Task statement: Go through the data and copy each line that holds "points".

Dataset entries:
--------
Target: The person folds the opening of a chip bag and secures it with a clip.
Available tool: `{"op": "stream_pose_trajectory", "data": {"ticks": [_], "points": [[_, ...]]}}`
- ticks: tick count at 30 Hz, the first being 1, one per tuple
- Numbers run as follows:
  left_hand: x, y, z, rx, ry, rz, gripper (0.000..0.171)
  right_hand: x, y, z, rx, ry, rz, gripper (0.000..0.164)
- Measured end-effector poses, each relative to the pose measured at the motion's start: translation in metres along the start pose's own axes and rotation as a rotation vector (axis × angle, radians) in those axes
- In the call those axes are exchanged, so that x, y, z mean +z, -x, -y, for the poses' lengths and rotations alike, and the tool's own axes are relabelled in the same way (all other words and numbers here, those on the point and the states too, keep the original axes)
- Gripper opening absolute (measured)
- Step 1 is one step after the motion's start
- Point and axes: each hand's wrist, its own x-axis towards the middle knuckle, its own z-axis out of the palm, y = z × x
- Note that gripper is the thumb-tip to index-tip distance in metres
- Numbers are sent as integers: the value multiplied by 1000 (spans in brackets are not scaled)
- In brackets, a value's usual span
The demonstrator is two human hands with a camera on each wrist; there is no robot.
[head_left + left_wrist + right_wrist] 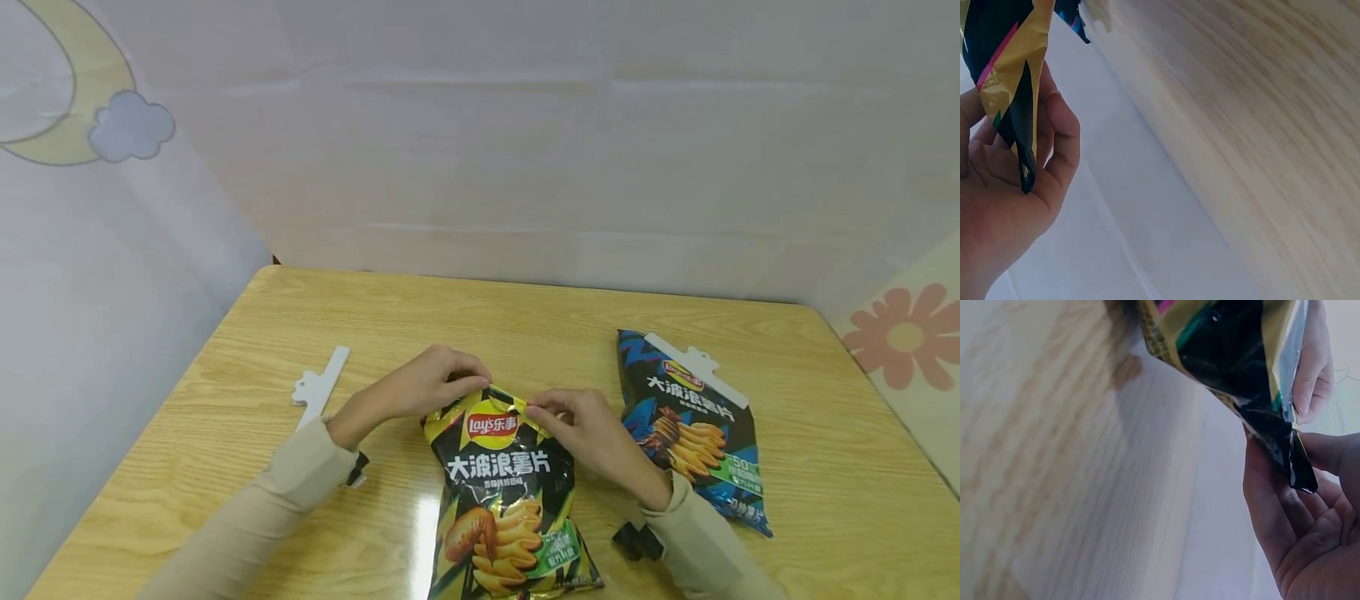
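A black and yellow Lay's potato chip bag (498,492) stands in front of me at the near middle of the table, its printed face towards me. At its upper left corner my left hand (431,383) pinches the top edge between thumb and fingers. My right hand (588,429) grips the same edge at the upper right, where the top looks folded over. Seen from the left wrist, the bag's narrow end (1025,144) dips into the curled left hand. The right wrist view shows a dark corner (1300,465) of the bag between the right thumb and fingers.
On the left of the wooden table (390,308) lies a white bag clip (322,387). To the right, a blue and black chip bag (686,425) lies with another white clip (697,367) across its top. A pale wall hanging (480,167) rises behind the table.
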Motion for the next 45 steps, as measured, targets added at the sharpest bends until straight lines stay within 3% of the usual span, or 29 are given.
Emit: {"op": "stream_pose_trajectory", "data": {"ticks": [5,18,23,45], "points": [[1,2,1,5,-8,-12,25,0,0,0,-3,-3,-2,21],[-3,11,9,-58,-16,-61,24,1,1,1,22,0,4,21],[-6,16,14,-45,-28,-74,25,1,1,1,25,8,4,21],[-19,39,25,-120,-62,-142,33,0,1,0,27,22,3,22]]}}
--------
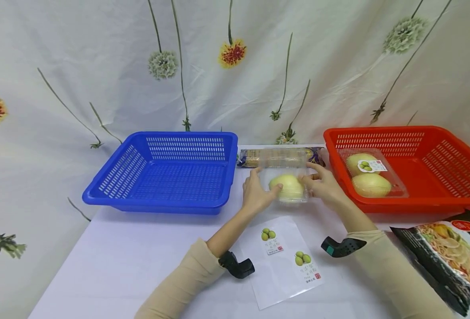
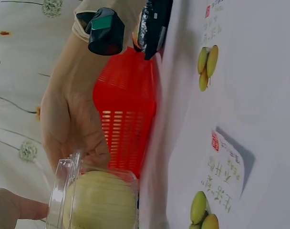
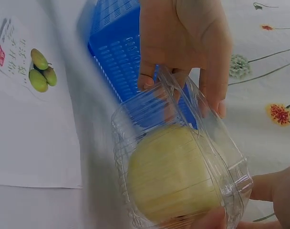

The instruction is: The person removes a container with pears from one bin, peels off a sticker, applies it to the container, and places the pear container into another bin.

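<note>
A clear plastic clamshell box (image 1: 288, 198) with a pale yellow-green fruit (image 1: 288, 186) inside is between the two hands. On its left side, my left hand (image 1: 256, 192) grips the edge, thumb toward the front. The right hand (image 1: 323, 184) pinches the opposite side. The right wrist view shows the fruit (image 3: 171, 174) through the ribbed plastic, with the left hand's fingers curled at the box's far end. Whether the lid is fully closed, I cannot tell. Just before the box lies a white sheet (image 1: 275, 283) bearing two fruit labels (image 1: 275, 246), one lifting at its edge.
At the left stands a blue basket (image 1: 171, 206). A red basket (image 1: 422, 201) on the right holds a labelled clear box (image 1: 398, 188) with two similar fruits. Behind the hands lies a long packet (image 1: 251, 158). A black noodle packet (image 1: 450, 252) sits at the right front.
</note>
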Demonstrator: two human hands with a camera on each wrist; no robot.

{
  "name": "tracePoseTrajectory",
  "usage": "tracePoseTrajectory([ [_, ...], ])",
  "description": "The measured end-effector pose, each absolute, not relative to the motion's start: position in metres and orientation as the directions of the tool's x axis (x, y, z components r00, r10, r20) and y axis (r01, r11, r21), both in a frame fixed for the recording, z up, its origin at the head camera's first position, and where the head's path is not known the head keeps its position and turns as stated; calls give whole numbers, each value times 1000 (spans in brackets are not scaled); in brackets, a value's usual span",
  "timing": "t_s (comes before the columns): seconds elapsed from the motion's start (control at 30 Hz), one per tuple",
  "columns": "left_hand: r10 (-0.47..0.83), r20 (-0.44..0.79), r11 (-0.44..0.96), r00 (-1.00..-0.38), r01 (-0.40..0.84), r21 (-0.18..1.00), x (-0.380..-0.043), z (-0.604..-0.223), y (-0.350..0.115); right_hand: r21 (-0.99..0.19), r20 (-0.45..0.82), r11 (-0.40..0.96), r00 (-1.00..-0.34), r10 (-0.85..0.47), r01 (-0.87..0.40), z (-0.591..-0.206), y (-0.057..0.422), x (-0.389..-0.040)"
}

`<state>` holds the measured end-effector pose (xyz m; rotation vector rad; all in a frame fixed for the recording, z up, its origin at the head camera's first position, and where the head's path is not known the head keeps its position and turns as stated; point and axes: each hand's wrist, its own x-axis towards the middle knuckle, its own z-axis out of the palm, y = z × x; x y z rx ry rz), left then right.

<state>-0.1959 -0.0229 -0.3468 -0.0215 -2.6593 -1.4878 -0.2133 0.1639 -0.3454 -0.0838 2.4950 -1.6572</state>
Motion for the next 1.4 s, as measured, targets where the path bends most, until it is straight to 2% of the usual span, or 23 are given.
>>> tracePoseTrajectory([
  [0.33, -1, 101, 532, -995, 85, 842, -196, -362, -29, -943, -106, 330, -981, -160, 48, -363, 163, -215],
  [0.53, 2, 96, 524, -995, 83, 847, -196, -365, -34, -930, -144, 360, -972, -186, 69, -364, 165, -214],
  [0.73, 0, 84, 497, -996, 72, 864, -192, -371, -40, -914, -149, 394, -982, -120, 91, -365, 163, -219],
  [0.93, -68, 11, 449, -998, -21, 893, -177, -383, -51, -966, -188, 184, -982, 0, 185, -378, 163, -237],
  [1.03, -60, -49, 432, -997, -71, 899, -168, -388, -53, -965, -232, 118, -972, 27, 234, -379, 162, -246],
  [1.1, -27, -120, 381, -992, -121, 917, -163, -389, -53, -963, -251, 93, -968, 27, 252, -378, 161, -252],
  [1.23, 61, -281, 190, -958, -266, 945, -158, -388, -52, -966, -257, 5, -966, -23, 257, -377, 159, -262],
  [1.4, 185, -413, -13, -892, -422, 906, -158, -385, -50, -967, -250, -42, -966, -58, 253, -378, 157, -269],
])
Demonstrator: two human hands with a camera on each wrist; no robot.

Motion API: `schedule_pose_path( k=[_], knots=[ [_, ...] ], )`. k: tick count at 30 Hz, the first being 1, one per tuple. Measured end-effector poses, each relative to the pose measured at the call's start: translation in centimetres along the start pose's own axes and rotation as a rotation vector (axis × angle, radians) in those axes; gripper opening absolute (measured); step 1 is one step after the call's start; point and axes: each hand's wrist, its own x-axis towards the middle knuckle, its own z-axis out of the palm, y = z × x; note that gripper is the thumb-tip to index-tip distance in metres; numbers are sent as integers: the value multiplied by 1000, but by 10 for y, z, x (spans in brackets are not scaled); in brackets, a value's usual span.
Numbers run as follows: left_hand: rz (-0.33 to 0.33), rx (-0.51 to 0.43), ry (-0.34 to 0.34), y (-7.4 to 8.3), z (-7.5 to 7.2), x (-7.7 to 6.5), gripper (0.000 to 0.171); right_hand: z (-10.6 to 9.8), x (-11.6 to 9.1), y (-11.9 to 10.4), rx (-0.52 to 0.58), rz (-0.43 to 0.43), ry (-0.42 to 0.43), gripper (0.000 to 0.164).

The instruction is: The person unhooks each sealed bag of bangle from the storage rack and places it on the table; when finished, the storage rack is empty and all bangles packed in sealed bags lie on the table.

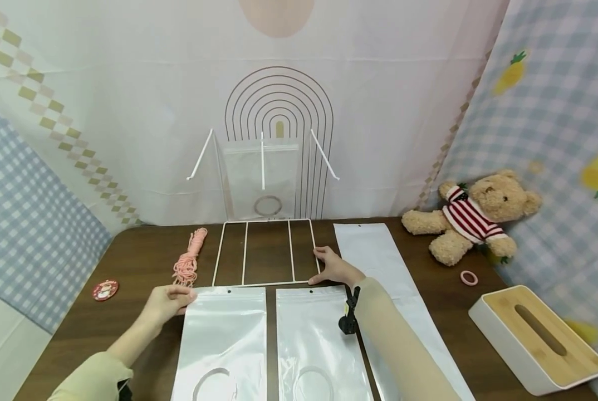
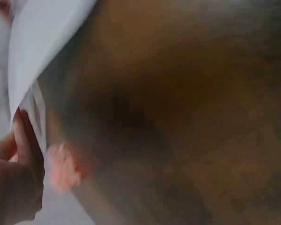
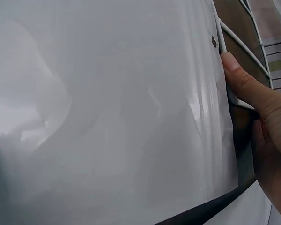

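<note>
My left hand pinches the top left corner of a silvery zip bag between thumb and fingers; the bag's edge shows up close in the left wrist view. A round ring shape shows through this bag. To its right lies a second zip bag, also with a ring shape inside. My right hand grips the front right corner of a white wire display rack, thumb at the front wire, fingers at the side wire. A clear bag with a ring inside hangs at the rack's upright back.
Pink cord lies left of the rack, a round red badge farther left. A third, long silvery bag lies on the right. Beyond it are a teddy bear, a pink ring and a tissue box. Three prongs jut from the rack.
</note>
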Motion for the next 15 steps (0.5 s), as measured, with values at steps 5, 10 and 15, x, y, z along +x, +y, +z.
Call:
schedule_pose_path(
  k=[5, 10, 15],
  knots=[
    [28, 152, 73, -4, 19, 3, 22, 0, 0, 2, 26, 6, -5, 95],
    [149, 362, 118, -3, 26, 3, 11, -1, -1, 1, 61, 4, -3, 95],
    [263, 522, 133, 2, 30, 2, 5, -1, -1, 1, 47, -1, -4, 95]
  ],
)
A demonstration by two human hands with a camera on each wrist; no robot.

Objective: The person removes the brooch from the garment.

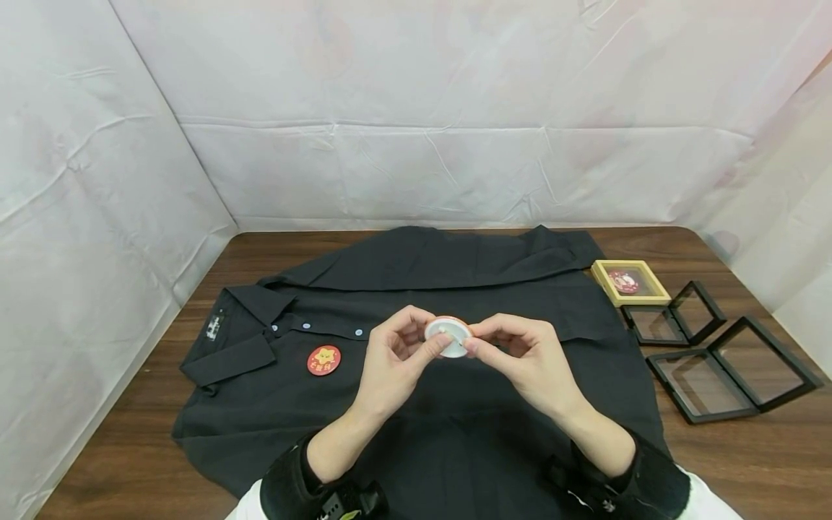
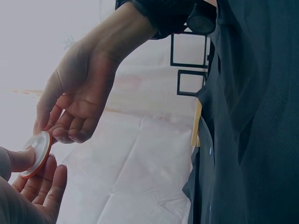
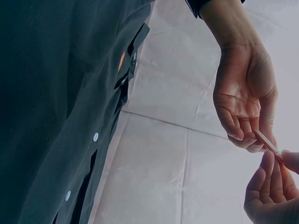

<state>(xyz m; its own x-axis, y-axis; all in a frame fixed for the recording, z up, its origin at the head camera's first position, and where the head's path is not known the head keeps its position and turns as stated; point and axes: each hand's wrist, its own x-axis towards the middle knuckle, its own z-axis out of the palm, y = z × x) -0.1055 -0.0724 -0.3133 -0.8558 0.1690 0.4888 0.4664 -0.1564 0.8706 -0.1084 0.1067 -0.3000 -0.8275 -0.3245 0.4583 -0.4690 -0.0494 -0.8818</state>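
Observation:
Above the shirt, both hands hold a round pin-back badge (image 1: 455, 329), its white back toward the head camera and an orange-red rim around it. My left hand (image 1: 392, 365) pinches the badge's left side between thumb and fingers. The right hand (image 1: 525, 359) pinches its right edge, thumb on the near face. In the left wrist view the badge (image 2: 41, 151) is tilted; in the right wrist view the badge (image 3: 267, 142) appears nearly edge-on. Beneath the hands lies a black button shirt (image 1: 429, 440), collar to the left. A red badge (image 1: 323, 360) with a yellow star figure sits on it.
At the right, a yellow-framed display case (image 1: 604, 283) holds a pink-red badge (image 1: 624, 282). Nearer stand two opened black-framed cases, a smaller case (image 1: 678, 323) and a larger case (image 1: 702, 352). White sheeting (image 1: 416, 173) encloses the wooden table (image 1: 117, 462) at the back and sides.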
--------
Solved exercise:
Available tool: `{"op": "stream_pose_trajectory", "data": {"ticks": [_], "points": [[_, ...]]}}`
Emit: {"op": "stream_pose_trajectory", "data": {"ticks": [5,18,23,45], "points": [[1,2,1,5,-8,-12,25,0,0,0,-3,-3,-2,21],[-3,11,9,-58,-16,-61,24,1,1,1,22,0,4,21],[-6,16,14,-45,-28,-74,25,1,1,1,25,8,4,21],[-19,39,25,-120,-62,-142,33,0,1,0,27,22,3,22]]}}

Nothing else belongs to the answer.